▶ _DIRECTIONS_:
Return every line below exactly, leaving nothing out.

▶ _PROVIDED DATA_:
·····
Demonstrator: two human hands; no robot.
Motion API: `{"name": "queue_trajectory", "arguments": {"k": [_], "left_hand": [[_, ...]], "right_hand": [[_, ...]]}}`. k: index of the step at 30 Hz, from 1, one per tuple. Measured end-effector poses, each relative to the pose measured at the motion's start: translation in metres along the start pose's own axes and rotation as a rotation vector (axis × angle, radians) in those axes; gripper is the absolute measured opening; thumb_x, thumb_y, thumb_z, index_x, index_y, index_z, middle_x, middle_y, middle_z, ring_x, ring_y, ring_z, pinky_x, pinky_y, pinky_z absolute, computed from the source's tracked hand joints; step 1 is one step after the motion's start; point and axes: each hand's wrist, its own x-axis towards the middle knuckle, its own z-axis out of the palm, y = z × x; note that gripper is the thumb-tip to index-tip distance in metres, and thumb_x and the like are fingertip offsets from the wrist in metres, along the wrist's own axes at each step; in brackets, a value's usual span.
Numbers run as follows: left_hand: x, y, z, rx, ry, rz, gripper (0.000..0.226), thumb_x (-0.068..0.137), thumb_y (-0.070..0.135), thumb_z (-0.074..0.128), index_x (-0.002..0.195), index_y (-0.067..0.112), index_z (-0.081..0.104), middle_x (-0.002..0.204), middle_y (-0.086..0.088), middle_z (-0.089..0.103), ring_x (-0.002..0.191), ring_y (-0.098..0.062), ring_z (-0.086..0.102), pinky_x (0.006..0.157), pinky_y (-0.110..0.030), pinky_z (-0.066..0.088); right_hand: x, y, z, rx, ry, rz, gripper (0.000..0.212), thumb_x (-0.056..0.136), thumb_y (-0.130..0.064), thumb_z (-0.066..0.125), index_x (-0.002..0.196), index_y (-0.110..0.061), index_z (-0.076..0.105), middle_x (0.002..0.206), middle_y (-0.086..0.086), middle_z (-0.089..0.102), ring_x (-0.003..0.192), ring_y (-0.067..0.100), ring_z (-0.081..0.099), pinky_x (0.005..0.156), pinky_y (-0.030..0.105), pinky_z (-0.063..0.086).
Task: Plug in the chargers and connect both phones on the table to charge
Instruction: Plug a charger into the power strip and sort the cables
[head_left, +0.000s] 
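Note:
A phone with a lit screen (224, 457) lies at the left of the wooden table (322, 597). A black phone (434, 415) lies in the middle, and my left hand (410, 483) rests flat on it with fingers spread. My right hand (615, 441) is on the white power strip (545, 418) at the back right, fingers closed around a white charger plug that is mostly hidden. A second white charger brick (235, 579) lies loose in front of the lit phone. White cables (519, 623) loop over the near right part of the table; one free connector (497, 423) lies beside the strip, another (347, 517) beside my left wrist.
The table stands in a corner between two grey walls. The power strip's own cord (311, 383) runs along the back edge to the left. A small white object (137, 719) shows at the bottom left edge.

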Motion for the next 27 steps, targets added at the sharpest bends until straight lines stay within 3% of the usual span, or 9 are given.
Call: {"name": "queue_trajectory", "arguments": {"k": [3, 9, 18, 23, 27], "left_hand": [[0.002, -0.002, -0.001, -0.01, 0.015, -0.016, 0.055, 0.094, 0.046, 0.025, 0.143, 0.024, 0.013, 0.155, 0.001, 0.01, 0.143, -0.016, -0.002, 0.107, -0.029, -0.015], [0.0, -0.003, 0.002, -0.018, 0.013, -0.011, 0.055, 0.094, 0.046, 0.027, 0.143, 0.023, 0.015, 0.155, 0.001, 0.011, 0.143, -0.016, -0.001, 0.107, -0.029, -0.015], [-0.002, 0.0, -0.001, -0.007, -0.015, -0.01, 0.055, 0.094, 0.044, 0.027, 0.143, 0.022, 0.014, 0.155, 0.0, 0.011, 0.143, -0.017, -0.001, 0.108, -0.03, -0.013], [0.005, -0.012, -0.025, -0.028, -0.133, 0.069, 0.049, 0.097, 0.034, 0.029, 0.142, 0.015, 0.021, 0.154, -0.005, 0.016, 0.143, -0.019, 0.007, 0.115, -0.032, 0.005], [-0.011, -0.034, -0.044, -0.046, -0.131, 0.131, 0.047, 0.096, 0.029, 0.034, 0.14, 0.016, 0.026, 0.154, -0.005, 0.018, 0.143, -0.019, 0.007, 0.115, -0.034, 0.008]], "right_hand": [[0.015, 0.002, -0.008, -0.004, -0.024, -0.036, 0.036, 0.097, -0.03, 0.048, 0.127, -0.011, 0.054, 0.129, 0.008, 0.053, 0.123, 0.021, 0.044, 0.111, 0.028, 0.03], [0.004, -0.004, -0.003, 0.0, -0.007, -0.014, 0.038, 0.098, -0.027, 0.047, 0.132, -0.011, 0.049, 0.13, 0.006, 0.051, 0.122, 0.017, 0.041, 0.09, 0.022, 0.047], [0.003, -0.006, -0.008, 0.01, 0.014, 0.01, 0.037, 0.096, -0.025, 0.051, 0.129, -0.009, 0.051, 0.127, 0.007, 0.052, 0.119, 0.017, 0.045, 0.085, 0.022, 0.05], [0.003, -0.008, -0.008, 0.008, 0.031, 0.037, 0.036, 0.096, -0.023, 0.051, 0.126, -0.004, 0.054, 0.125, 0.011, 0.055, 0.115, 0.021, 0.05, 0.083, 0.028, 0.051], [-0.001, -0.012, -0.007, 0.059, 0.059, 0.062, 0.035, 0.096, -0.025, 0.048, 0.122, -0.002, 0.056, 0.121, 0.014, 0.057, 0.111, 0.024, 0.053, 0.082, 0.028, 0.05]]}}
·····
▶ _RESULT OF THIS EXERCISE_:
Demonstrator: two human hands; no robot.
Motion API: `{"name": "queue_trajectory", "arguments": {"k": [_], "left_hand": [[_, ...]], "right_hand": [[_, ...]]}}`. k: index of the step at 30 Hz, from 1, one per tuple. Measured end-effector poses, each relative to the pose measured at the motion's start: translation in metres along the start pose's own axes and rotation as a rotation vector (axis × angle, radians) in those axes; gripper is the absolute measured opening; thumb_x, thumb_y, thumb_z, index_x, index_y, index_z, middle_x, middle_y, middle_z, ring_x, ring_y, ring_z, pinky_x, pinky_y, pinky_z absolute, computed from the source's tracked hand joints; step 1 is one step after the motion's start; point and axes: each hand's wrist, its own x-axis towards the middle knuckle, its own z-axis out of the palm, y = z × x; note that gripper is the thumb-tip to index-tip distance in metres, and thumb_x and the like are fingertip offsets from the wrist in metres, along the wrist's own axes at each step; in brackets, a value's usual span.
Numbers run as follows: left_hand: x, y, z, rx, ry, rz, gripper (0.000..0.226), thumb_x (-0.068..0.137), thumb_y (-0.070..0.135), thumb_z (-0.074..0.128), index_x (-0.002..0.195), index_y (-0.067..0.112), index_z (-0.081..0.104), middle_x (-0.002..0.204), middle_y (-0.086..0.088), middle_z (-0.089..0.103), ring_x (-0.002..0.191), ring_y (-0.098..0.062), ring_z (-0.086..0.102), pinky_x (0.006..0.157), pinky_y (-0.110..0.030), pinky_z (-0.066..0.088); right_hand: x, y, z, rx, ry, rz, gripper (0.000..0.212), thumb_x (-0.056..0.136), thumb_y (-0.130..0.064), thumb_z (-0.066..0.125), index_x (-0.002..0.196), index_y (-0.110..0.061), index_z (-0.076..0.105), middle_x (0.002..0.206), middle_y (-0.086..0.086), middle_z (-0.089..0.102), ring_x (-0.003..0.192), ring_y (-0.067..0.100), ring_z (-0.081..0.099), pinky_x (0.005..0.156), pinky_y (-0.030..0.105), pinky_z (-0.063..0.086).
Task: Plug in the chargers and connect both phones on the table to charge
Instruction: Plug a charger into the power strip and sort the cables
[head_left, +0.000s] 
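Note:
A phone with a lit screen (224, 457) lies at the left of the wooden table (322, 597). A black phone (434, 415) lies in the middle, and my left hand (410, 483) rests flat on it with fingers spread. My right hand (615, 441) is on the white power strip (545, 418) at the back right, fingers closed around a white charger plug that is mostly hidden. A second white charger brick (235, 579) lies loose in front of the lit phone. White cables (519, 623) loop over the near right part of the table; one free connector (497, 423) lies beside the strip, another (347, 517) beside my left wrist.
The table stands in a corner between two grey walls. The power strip's own cord (311, 383) runs along the back edge to the left. A small white object (137, 719) shows at the bottom left edge.
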
Motion for the next 27 steps, targets added at the sharpest bends until straight lines stay within 3% of the usual span, or 9 are given.
Call: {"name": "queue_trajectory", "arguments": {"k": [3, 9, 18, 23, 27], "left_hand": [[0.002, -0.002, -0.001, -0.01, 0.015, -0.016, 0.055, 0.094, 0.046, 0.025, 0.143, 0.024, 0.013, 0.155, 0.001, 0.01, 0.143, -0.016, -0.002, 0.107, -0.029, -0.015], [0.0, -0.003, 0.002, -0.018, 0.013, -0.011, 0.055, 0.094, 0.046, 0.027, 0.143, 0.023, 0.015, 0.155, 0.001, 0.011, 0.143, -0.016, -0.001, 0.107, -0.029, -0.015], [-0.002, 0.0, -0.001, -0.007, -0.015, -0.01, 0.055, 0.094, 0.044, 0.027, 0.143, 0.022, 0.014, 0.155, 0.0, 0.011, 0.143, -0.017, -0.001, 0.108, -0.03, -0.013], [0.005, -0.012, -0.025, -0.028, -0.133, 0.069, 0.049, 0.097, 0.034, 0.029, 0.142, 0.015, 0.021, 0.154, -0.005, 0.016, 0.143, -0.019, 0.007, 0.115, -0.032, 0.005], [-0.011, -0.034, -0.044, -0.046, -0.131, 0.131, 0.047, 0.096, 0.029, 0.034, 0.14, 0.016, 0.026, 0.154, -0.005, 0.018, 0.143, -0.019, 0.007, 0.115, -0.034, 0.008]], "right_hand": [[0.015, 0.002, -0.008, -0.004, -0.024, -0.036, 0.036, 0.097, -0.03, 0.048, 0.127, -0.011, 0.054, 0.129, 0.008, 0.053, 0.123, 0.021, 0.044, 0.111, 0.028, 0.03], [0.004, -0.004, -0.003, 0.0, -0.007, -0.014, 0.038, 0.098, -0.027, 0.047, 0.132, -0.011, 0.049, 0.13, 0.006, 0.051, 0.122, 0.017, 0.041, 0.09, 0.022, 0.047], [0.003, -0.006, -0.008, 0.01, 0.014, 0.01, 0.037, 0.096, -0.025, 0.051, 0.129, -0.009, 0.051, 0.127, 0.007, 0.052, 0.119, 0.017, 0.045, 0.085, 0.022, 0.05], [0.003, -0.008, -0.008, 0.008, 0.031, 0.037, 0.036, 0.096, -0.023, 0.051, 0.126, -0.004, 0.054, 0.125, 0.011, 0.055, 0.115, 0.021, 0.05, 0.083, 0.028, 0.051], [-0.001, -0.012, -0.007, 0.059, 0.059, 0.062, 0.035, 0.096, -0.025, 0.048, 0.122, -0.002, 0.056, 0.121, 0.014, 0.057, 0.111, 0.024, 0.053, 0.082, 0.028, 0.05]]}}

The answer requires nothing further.